Monitoring the distribution of kelp

We love kelp here at Cape RADD, if you haven’t gotten that by now then I don’t know what you’re reading. I try to use the word kelp in a sentence at least once a day and I am pretty sure I’ve seen Jessie feed some to Mike before. Any way, kelp was previously thought to be an important sentinel species whose decline would be the start of the bad things to come from climate change, motivating the need for monitoring the distribution and size of kelp forests off the coast of California. This view is being challenged but doesn’t diminish the importance of kelp in the ecosystem, and a need for monitoring the health of this species. This post will be the first in many R Tutorials introducing some of the analytical methods we use to conduct our research at Cape RADD. But first, some background.

The LANDSAT Missions

LANDSAT8

False colour infrared LANDSAT8 Operational Land Imager and Thermal Infrared Sensor Scene over Cape Town.

The LANDSAT series of satellites have orbited our planet for 40+ years, collecting the longest global time-series of multispectral data for the Earth’s surface. Each LANDSAT satellite maintains a sun-synchronous near polar orbit of the Earth, passing the same place once every 16 days. This data is used in studies of agriculture, forestry, geology, land cover mapping, resource management, and water and coastal environments. In this exercise, we will be using Level 2 data from the LANDSAT 8 mission. This data comes preprocessed into measurements of surface reflectance across 7 Bands; 4 visible spectra, and 3 infrared spectra. Most LANDSAT products are free to order using the USGS EarthExplorer. This tutorial is going to assume you have downloaded some LANDSAT imagery, we’ll be using row 84 from path 175 from the 2014-07-14 flyover for this demo. Ideally we want a scene with as little cloud cover as possible. I have clipped this scene to exclude some of the open ocean that we aren’t interest in.

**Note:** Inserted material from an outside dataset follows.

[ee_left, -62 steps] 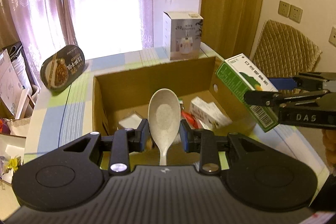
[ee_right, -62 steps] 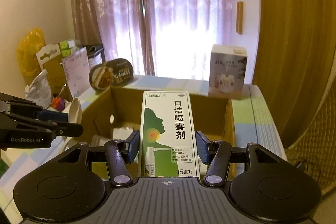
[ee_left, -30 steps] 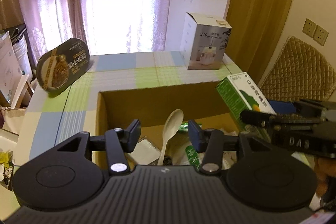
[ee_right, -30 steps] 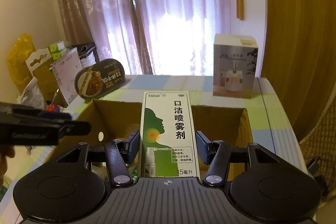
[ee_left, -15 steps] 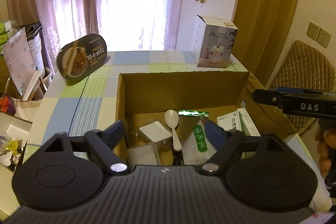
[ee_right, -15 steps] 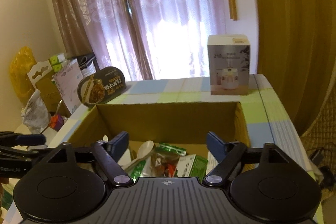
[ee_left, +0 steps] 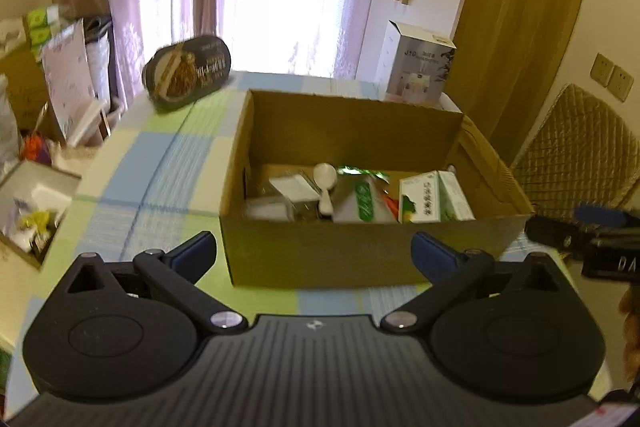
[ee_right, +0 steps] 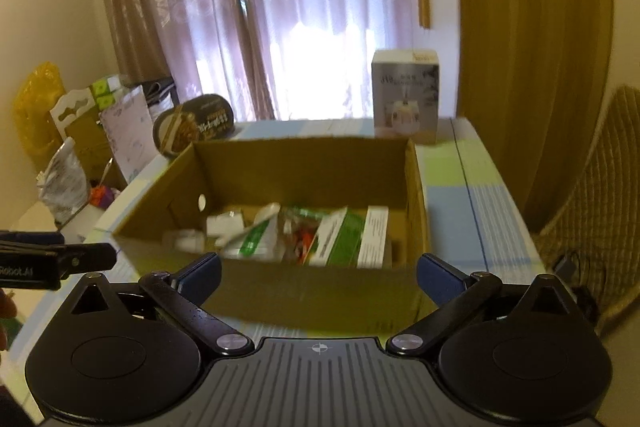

Multiple Endmember Spectral Mixture Analysis (MESMA)

Plants are green because their chloroplasts contain a pigment that absorbs blue and red light, reflecting the remaining visible spectra (green) back into our eyes. Scientists use these same properties to remotely sense different vegetation and land cover types. This is part of the concept behind a measure called Normalised Difference Vegetation Index (NDVI). We are going to use this information to differentiate kelp from water in a spectral analysis. Spectral unmixing decomposes an image, pixel-by-pixel, into two or more ‘endmembers’ representing pure cover types. MESMA improves upon traditional spectral mixture analysis by allowing each endmember class (e.g. land, or kelp) to be represented by more than one endmember. This allows the unmixing to account for variability in surface reflectance, such as that created by waves, surface glint, and topsoil runoff in the coastal environment. The RStoolbox package in R was recently updated to include a function for running a MESMA which we will be using to recreate the analysis performed in this paper.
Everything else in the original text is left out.